Fundamental feedback loops that are frequently missing or very, very broken, as indicated by firms suffering from repeat incidents. Incidents often enabled by known vulnerabilities, identified before or after the first breach, and still, when the second hits, waiting to be fixed (see Sony, OPM and TalkTalk breaches for details).
Big contributory factors (Frode persuasively argues): Missing tools, skills and processes needed to to bridge existing communication and response gaps (especially in the Tactical Analysis and risk assessment space). A need to speed effective response (in Frode’s model tightening the OODA Loop – Observe, Orient, Decide, Act). And our slow evolution towards more proactive defense (e.g. red teaming, purple teaming, advanced detection capabilities, asset mapping, smart network segmentation, honeypotting, adversary profiling and more generally translating data into risk relevant information).

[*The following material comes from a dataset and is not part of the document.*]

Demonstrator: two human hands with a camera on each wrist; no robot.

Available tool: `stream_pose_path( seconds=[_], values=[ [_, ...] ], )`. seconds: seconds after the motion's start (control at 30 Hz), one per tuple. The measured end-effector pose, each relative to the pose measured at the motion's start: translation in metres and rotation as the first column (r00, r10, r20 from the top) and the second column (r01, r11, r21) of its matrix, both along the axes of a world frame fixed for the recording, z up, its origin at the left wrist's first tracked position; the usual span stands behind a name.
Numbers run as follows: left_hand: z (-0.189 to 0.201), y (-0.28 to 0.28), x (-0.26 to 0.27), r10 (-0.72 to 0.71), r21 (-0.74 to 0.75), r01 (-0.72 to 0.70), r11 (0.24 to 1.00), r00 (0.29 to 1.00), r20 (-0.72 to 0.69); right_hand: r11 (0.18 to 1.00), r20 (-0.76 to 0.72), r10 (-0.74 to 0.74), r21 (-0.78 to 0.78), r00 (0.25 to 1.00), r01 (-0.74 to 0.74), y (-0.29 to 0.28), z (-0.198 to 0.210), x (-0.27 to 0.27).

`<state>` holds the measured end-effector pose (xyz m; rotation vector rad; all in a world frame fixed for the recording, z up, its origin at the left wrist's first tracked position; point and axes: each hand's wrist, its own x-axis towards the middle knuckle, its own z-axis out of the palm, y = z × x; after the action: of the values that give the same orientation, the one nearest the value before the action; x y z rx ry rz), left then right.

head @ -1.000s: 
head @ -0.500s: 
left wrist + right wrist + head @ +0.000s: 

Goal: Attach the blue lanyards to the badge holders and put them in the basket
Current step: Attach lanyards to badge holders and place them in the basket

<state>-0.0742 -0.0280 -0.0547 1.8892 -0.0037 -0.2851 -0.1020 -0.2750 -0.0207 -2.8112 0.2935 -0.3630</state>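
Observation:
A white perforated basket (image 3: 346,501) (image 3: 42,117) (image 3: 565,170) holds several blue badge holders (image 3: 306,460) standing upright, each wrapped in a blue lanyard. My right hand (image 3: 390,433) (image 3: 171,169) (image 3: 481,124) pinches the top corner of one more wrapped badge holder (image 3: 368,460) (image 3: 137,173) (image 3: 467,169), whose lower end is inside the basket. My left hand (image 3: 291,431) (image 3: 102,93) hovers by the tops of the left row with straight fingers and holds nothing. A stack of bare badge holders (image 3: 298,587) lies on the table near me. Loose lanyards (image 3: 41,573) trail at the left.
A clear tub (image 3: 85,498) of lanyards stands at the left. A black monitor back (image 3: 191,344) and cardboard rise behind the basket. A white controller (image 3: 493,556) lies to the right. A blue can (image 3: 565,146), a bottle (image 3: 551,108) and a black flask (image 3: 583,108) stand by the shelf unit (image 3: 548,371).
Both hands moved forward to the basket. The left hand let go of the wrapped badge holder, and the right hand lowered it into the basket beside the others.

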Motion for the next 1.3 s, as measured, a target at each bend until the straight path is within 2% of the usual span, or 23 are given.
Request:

That, and Frode’s evolution of the work in progress model, will get a post of its own when I have time to do it justice.
Back to practicalities:
In advance of that and leaving the flippant fun behind, there are many, many existing resources to help up your incident management capability and improve practical implementation. A few are listed below.
- ENISA EU – Actionable Information For Incident Response
- ENISA EU – Good Practice Guide For Incident Management
- CERT – Full range of incident management publications
- National Institute of Standards and Technology (NIST) – NIST SP 800-61 Rev 2 Computer Security Incident Handling Guide, 2012
- International Standards Organization – ISO/IEC 27035:2011 Information technology — Security techniques — Information security incident management, 2011
- SANS Institute – The Incident Handler’s Handbook, 2011
- ISACA – Incident Management and Response, 2012
So, given the unavoidable legal/regulatory drivers, evolving threat landscape and undeniable benefits of doing better, isn’t it time to take a long hard look at your incident management capability and what’s needed to to make it fit for purpose to tackle our new cyber realities?